Wednesday, February 3, 2010
By Austin Jaffe, Ph.D.

Once upon a time, in the mortgage finance heyday circa 2004, interest rates were extremely low, credit was readily available and mortgage brokers were anxious to originate as many loans as possible to feed the insatiable mortgage-backed securities appetite of Wall Street investment bankers.house_percent_falling

Perhaps the last major “consumer innovation” of this era was the Option ARM. Option ARMs were used from 2004 until 2007 with five-year resets (or less) to higher interest rates with standard amortization schedules. Thus, many have come into play during 2009 and we will see many more in the months ahead.

In November 2009, Standard and Poor’s completed a study of Option ARMs. Let’s look at the details, as reported by cnnmoney:

1. Option ARMs were intended for borrowers who expected to flip their transactions or refinance their purchases as property appreciated but long before the mortgage rate reset kicked in, often five years after origination.

2. Like other ARMs, these instruments began with so-called “teaser rates,” although some were not as low as might have been expected. They were all lower than what the resets would be in the future.

3. The Option: the rules required borrowers to pay something each month: either the normal principal and interest, interest-only or something less than the interest owed for the period. S&P found, perhaps not surprisingly, that 93 percent of the borrowers chose the last option!

S&P reports that nearly all of the 350,000 Option ARM borrowers now owe more than the original balance on their loans due to negative amortization (the adding of unpaid interest to the original loan balance). Not surprisingly, default rates are sky-high at 25 percent and evidence exists that the newer the loan, the more likely the default. (Those issued in 2007 tend to default after only 20 months.)

Where are these loans? Yes, in California, Nevada, Florida and Arizona, where prices have fallen the most. Borrowers are overwhelmingly underwater in these markets to begin with and are now facing severe resets (frequently over a 100-percent increase in monthly payments), no opportunities to refinance and no chance to qualify for loan modifications. Can you say default?

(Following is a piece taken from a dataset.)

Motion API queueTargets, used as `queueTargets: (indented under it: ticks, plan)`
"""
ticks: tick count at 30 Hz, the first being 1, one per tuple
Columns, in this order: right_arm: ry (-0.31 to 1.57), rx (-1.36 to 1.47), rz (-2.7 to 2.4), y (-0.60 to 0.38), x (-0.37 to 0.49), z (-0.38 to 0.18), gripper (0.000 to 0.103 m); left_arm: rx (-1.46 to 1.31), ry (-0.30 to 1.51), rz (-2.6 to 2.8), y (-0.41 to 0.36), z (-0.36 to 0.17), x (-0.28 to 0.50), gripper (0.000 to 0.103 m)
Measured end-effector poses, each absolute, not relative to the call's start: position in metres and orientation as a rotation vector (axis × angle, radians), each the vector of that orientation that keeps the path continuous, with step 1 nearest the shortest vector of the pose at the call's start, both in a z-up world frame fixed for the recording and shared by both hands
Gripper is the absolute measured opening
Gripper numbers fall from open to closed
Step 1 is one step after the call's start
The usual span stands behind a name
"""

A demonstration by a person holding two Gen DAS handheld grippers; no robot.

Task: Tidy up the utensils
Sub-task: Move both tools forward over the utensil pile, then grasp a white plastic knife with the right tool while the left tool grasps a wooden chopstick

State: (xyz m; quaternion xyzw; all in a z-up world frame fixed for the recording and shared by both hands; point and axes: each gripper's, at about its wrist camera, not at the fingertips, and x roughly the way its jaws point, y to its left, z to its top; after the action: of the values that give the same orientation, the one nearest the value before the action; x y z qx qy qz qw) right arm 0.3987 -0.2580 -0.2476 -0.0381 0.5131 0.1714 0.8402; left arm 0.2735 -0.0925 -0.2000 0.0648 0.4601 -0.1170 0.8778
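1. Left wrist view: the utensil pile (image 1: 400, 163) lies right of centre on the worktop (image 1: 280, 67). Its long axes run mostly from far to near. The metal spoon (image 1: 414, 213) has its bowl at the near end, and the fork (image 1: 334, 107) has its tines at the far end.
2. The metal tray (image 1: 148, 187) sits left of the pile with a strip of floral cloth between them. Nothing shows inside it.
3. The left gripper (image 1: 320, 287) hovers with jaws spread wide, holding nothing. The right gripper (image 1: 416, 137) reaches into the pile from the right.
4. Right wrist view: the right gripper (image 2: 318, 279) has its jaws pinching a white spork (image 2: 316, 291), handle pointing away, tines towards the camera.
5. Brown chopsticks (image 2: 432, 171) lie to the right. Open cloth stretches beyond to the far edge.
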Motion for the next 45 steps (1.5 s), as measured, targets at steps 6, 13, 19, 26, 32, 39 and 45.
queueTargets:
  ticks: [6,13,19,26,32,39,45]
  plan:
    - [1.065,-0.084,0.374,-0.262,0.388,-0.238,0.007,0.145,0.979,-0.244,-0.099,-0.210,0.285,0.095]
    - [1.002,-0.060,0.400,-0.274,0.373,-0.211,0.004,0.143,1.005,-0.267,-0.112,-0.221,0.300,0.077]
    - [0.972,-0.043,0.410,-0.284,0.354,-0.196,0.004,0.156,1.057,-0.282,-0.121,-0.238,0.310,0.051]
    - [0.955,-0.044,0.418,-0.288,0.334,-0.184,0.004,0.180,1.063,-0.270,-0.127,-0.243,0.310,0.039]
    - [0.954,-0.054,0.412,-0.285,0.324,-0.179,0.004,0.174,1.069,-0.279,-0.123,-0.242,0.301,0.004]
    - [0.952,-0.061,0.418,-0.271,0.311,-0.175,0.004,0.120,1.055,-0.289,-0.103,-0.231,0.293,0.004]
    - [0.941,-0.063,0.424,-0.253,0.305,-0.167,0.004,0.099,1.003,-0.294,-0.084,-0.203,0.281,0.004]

As if this weren’t bad enough, 80 percent of the mortgages were liar loans (where applicants reported unsubstantiated incomes at often grossly exaggerated levels in order to borrow more money than they could manage). Now, after the party, it is hopeless to expect these borrowers to be able to service their loans.

Epilogue: There are many possible villains in this regrettable story and fingers have been pointed at everyone and at each other. To be sure, borrowers were caught up in the fury, if by no other evidence: they surely knew they could not repay 100 percent or more of their monthly pay after a reset.

This sad tale will continue to unwind into 2012.

About Austin Jaffe, Ph.D.:
Austin Jaffe, Ph.D. is PAR's Consulting Economist from the Smeal College of Business at Penn State University.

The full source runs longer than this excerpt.